Problem:
Please retype the listing below word for word and exclude its images.

▶

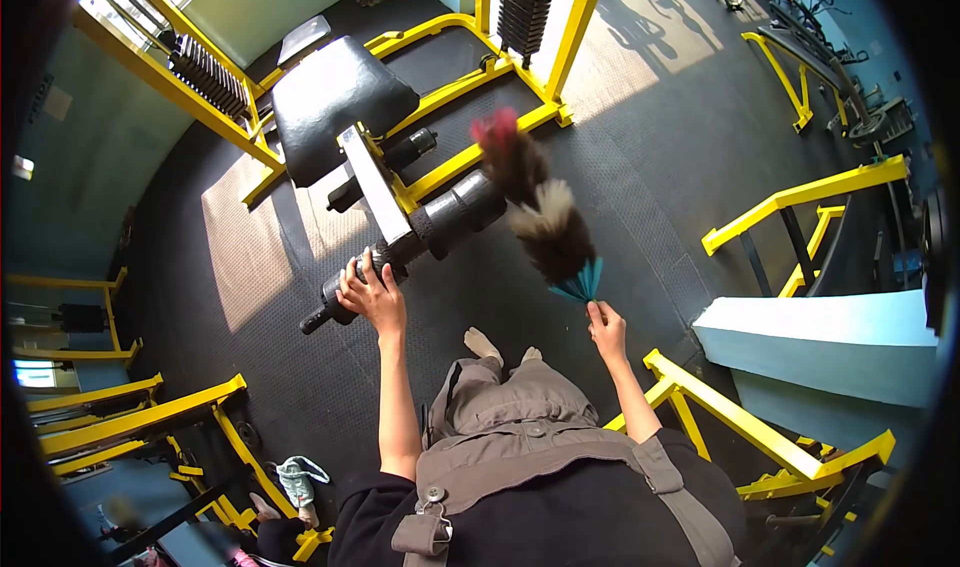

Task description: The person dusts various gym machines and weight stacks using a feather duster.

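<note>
The light, soft feather duster (535, 202) is pinched at its teal handle by the right hand (606, 329); the firm padded roller (400, 252) is gripped by the left hand (372, 295).

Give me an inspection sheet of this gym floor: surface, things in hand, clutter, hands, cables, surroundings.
Surface: dark rubber floor, sunlit patches.
Job's things: feather duster, blurred, above the black roller pad of a yellow-framed machine; black seat pad behind.
Clutter: pale shoes on the floor at lower left.
Hands: left hand grips the machine's lower roller bar; right hand holds the duster's teal handle end.
Cables: nothing seen.
Surroundings: weight stacks, yellow frames, pale blue block at right.
</note>
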`<control>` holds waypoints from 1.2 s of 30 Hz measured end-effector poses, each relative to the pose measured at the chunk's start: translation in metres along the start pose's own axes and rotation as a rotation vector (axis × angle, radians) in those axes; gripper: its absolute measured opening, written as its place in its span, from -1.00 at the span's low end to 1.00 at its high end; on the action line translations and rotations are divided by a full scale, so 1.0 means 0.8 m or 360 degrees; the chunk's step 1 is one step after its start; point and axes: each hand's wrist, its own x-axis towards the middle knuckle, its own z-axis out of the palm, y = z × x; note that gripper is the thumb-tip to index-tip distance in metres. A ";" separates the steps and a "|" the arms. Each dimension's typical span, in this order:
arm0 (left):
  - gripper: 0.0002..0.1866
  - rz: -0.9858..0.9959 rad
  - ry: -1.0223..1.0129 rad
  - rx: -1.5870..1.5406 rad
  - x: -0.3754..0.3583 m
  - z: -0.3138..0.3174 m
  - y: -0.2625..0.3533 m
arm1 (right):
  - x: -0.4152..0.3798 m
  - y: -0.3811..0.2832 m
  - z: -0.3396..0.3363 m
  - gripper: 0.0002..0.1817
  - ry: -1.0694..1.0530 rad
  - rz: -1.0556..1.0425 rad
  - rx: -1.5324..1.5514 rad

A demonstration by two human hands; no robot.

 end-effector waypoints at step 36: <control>-0.54 -0.0477 -0.0151 0.0052 0.054 0.029 0.111 | 0.182 -0.026 -0.093 -0.73 0.0067 -0.0422 -0.0463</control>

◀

Answer box:
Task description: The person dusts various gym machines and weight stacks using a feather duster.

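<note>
The light, soft feather duster (535, 202) is pinched at its teal handle by the right hand (606, 329); the firm padded roller (400, 252) is gripped by the left hand (372, 295).

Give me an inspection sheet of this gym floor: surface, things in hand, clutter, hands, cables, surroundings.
Surface: dark rubber floor, sunlit patches.
Job's things: feather duster, blurred, above the black roller pad of a yellow-framed machine; black seat pad behind.
Clutter: pale shoes on the floor at lower left.
Hands: left hand grips the machine's lower roller bar; right hand holds the duster's teal handle end.
Cables: nothing seen.
Surroundings: weight stacks, yellow frames, pale blue block at right.
</note>
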`<control>` holds waypoints from 1.2 s of 30 Hz measured end-effector poses, each relative to the pose measured at the chunk's start: translation in metres along the start pose's own axes and rotation as a rotation vector (axis × angle, radians) in those axes; gripper: its absolute measured opening, written as its place in its span, from -1.00 at the span's low end to 1.00 at its high end; on the action line translations and rotations are divided by a full scale, so 1.0 means 0.8 m or 360 degrees; the chunk's step 1 is one step after its start; point and axes: each hand's wrist, its own x-axis towards the middle knuckle, its own z-axis out of the palm, y = z × x; note that gripper is the thumb-tip to index-tip distance in metres. A ";" separates the steps and a "|" the arms. Each dimension's typical span, in this order:
arm0 (left):
  - gripper: 0.0002..0.1866
  - rz: -0.9858..0.9959 rad
  - ry: -1.0223..1.0129 rad
  - rx: -1.5870..1.5406 rad
  - x: -0.3754..0.3583 m
  - z: -0.3138..0.3174 m
  - y: -0.2625..0.3533 m
arm1 (right):
  - x: -0.4152..0.3798 m
  - y: -0.3811..0.2832 m
  - z: -0.3396..0.3363 m
  - gripper: 0.0002..0.1817
  - ry: -1.0694..1.0530 rad
  - rz: -1.0556..1.0425 rad
  - rx: -1.5324..1.5514 rad

A demonstration by two human hands; no robot.

 end-effector waypoints at step 36: <control>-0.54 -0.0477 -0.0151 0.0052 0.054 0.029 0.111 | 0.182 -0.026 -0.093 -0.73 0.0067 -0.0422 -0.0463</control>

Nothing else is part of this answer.